The court ruled that what happened in Foca was premeditated. As the commander of a paramilitary unit, Kunarac instructed his troops to capture Muslim women and to rape them.
He set an example by imprisoning a 15-year-old girl in his living quarters, together with eight other young girls, raping them daily for two months and giving away a 12-year-old girl to his colleague Kovac after abusing her for six months.
These girls were reportedly around the same age as his daughter. Kunarac also allowed men from Montenegro to join the group and enjoy the sexual abuse. The women were treated as cattle at the disposal of these men.
Like in Bosnia, during the Kosovo war which ended in June 1999, a large number of female refugees, young and old, became the targets of sexual violence and torture. They eventually stayed in camps guarded by the UN -- but their fear remained because most of the UN troops were men in uniform, very much like their rapists.
The women could not share their stories, even if they had wanted to. Their families forbade them from making the shame known to others. Husbands refused to discuss the matters or to touch their wives, considering them dirty. The trauma, pain, shame and distress have led to suicidal symptoms among many of these women.
The Medica Mondiale, a German-based support group for women suffering from war traumas, formed support teams with local women, non-governmental organizations and the Albanian Bar Association. The teams comprised gynecologists, nurses, psychologists, social workers and lawyers.
These all-women teams provided medical examinations, abortions upon request, psychological counseling and documentation of alleged rapes.

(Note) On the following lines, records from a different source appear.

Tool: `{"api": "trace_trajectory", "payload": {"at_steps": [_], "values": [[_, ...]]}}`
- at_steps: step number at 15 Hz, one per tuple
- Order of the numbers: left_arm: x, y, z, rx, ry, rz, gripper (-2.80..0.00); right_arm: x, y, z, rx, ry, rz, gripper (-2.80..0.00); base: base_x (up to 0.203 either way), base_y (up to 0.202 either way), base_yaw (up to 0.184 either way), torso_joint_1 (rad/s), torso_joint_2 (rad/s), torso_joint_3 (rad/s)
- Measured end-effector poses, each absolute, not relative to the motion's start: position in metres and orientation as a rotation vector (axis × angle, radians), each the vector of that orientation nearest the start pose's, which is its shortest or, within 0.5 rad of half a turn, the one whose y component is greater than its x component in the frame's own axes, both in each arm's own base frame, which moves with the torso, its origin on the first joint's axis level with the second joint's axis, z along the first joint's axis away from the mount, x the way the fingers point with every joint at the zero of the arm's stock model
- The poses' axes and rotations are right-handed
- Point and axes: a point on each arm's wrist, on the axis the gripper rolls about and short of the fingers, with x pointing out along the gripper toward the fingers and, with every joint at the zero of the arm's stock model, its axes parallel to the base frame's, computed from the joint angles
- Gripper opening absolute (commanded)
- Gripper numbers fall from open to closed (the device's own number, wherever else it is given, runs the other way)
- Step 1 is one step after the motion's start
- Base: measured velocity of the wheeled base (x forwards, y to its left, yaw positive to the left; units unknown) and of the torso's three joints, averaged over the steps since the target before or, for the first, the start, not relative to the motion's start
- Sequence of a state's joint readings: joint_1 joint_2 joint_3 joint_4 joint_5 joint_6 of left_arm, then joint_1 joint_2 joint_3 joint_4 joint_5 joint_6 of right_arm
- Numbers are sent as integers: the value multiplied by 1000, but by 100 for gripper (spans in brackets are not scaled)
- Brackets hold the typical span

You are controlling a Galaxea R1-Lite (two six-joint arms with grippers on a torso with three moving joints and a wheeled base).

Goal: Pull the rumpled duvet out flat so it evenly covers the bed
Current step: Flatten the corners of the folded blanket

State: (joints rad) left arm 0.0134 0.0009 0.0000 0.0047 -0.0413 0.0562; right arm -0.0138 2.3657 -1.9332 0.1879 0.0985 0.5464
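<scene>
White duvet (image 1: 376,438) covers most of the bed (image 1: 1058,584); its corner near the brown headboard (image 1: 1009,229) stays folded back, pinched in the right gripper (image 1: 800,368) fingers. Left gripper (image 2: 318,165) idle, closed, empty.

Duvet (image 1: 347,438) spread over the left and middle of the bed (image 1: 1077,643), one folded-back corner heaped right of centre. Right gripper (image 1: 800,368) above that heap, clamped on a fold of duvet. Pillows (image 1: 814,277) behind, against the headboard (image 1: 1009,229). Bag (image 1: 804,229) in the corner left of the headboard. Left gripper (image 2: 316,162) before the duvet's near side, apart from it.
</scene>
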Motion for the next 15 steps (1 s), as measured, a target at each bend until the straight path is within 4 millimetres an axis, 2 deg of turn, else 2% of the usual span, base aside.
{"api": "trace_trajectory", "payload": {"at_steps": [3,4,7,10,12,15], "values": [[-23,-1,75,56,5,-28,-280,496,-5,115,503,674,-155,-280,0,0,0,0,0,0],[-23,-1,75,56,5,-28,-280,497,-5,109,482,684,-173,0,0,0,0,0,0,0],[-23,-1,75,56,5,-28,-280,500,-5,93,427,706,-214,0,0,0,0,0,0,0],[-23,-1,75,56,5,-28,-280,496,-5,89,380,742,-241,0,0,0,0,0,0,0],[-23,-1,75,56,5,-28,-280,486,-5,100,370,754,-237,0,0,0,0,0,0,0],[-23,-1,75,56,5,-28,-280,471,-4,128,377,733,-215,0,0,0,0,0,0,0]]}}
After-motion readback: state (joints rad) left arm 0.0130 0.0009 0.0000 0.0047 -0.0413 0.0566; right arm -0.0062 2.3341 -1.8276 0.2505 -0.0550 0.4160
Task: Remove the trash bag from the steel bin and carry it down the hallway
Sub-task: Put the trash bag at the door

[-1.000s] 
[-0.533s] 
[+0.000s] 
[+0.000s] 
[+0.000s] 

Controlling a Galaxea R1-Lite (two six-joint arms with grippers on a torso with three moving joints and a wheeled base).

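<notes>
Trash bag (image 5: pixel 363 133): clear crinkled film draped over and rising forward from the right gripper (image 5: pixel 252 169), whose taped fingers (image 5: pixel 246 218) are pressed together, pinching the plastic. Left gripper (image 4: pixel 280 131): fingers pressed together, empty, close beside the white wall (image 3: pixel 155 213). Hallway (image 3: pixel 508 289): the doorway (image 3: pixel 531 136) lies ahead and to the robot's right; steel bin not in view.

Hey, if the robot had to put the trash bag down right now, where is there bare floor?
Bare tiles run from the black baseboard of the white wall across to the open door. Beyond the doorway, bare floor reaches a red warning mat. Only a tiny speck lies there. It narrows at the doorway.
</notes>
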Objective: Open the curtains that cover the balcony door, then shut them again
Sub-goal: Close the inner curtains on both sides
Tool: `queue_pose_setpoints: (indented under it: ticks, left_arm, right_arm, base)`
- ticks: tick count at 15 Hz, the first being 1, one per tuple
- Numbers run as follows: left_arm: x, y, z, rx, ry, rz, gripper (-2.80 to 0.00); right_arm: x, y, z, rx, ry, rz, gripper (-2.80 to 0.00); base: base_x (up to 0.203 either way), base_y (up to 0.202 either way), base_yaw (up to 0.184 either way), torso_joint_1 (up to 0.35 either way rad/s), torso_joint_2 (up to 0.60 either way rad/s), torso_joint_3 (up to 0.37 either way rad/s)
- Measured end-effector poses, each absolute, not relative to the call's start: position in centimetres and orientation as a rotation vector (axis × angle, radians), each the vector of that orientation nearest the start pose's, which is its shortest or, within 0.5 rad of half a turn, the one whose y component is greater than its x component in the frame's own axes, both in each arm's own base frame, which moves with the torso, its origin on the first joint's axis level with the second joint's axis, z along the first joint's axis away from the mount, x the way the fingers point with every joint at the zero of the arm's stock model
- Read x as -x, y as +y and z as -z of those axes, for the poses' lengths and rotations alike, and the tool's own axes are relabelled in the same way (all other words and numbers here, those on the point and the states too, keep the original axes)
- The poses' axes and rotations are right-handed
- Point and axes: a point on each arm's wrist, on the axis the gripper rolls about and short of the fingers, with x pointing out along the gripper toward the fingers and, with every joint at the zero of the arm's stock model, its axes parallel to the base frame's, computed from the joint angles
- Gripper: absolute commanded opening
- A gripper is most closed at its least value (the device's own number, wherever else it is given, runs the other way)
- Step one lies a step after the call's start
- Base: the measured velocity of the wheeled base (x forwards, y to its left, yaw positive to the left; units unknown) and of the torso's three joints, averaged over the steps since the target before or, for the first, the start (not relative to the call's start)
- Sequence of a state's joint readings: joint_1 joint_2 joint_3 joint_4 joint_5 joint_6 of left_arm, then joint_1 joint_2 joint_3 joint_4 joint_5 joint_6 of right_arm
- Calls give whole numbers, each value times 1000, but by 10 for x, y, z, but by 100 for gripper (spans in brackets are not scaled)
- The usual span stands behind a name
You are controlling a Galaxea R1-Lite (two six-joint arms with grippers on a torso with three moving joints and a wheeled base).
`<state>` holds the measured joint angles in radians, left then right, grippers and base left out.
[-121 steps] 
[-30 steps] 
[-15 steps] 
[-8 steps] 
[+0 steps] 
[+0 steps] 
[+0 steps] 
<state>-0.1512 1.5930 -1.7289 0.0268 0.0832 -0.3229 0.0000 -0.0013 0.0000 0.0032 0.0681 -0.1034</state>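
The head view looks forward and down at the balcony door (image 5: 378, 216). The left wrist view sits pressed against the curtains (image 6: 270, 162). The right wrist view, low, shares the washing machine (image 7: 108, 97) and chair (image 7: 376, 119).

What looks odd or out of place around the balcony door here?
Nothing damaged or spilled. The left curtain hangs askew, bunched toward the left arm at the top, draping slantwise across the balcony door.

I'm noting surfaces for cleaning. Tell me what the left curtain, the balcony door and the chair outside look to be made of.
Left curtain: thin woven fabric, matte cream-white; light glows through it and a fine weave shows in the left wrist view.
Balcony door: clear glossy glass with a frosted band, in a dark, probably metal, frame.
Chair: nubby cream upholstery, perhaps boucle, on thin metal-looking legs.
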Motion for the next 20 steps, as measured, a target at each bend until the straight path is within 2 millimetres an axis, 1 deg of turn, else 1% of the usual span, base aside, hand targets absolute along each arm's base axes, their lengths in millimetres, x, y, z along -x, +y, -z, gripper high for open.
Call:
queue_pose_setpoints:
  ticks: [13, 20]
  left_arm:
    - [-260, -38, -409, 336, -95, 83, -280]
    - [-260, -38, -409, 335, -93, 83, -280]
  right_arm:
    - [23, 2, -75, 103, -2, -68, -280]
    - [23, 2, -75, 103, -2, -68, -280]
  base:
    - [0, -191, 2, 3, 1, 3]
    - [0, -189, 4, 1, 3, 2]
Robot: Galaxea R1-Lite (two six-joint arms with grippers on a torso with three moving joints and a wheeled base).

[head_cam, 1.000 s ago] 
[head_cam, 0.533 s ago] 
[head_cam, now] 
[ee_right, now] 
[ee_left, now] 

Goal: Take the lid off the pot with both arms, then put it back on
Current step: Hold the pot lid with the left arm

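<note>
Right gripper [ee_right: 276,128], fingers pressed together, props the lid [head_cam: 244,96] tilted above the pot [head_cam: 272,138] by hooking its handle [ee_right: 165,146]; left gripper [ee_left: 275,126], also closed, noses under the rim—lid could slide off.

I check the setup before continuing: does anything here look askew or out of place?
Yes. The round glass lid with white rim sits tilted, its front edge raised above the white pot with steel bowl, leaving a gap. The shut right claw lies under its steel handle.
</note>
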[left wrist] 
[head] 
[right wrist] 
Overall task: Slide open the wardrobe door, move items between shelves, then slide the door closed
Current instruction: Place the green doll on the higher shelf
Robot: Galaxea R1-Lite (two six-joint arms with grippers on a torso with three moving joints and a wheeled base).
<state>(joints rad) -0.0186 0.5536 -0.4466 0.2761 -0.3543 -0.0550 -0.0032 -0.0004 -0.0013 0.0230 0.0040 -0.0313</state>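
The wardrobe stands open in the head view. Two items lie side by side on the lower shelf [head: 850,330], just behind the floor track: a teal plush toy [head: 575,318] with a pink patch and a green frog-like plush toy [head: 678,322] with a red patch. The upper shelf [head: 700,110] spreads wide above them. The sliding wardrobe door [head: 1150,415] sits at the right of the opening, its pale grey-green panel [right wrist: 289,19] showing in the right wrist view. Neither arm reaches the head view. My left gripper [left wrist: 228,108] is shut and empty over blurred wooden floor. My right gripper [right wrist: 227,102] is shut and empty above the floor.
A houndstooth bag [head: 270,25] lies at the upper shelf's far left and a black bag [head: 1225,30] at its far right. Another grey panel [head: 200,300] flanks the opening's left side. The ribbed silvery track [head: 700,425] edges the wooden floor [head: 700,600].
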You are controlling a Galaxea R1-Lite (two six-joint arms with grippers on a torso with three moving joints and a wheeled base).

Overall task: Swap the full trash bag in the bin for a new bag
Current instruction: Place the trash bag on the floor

Many victims among the women have lost the desire to live, as they have lost families, homes, properties and, they feel, their self-worth. They were even forced to move to another country to avoid the shame and trauma. Many still follow counseling sessions. For these women life will never be the same again.
One victim, a Muslim Kosovar, Arielta, has undergone psychotherapy for several years.
Her laughter and optimism has returned, although at times she still sobs quietly. In her late 20s Arielta is now trying hard to rebuild a relationship with a man she loves very much. With the guidance of her therapist, she learned to overcome her hatred and fear of men. Not many men have the patience to build relationship slowly and gradually.
Nevertheless, Arielta has continued to lead an active life, professionally and socially. Being very much aware of the problems rape victims face, she decided to set up a support group in Pristina, Kosovo, in 2000.
This group provides counseling for the individual as well as the family and significant others, strengthening self-confidence, and finding jobs or opportunities to promote participation in community life.
In her work Arielta is continuously confronted with traumatic experiences similar to her own. This distresses her, but at the same time it also gives her more strength.
And as she herself has shared the trauma, her clients find her advice more realistic and easier to accept than other counselors.
The writer is a psychologist and public health educator residing in Wasenaar, The Netherlands.